• Your goal: Search the material for the string "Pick", then return every line where it is found.

• Input material:
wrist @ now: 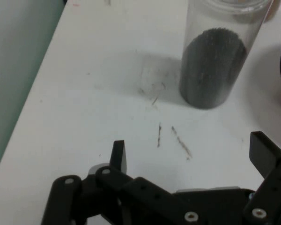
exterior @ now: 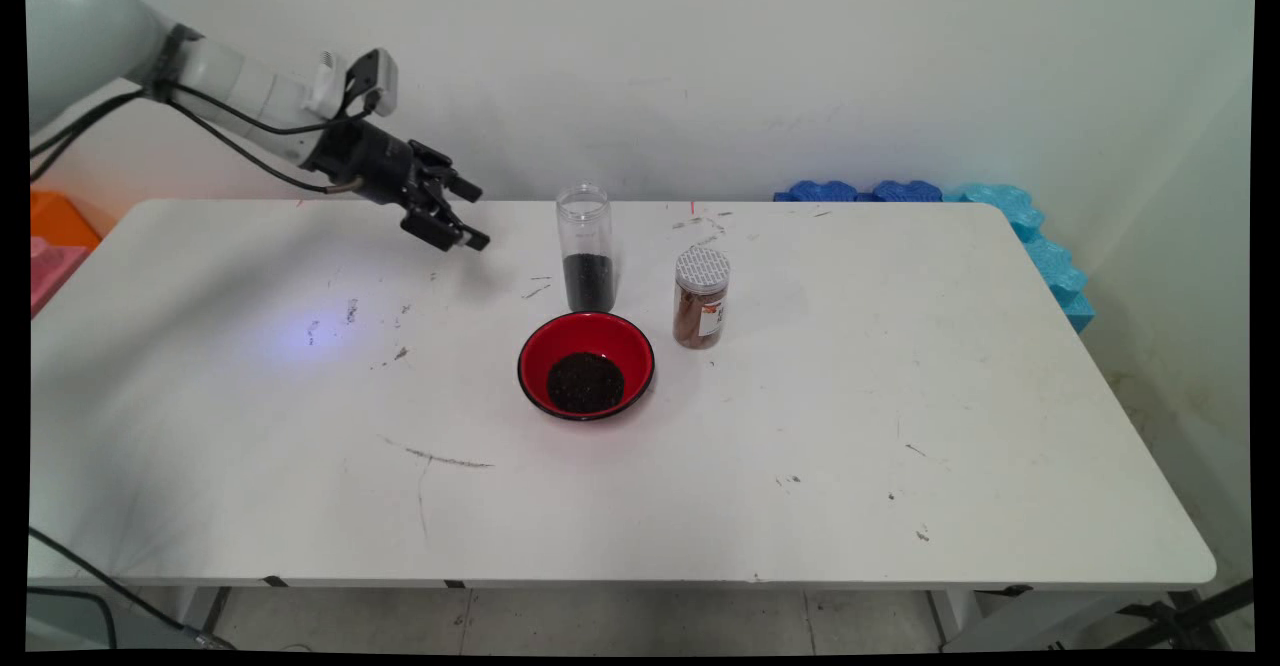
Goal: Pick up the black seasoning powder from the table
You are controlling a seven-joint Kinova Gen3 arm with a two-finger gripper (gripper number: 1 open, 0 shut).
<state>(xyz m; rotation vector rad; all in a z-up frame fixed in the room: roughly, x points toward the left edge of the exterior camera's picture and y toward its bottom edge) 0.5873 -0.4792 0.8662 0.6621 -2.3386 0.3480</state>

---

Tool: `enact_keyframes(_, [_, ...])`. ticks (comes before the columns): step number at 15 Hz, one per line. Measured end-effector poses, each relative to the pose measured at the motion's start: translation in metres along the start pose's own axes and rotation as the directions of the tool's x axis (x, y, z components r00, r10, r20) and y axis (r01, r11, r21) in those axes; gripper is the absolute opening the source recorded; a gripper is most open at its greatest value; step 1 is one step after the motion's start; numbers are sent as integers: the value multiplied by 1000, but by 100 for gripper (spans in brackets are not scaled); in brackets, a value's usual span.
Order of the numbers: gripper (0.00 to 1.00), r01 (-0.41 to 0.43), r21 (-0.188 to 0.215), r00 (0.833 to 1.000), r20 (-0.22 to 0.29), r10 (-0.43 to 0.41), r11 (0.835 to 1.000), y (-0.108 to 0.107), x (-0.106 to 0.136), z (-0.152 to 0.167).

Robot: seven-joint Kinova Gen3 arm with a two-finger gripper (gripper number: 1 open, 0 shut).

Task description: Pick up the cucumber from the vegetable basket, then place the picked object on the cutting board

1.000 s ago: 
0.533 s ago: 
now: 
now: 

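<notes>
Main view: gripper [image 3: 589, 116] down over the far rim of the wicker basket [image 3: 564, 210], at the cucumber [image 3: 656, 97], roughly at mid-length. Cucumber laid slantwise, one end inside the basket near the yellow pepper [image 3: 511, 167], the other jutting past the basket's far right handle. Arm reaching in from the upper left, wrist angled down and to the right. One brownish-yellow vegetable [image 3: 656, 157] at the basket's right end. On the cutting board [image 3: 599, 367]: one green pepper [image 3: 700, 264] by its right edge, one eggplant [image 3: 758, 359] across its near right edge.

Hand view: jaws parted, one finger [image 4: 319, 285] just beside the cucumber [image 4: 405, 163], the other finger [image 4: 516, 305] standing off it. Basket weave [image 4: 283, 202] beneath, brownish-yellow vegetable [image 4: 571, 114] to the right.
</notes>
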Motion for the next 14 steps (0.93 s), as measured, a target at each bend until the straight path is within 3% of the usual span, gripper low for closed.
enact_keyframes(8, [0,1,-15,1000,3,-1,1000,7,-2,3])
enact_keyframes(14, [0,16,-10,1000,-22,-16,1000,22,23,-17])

• Exercise answer:
Goal: Pick up the black seasoning powder from the table
Task description: Pick up the cucumber from the vegetable basket, then place the picked object on the cutting board

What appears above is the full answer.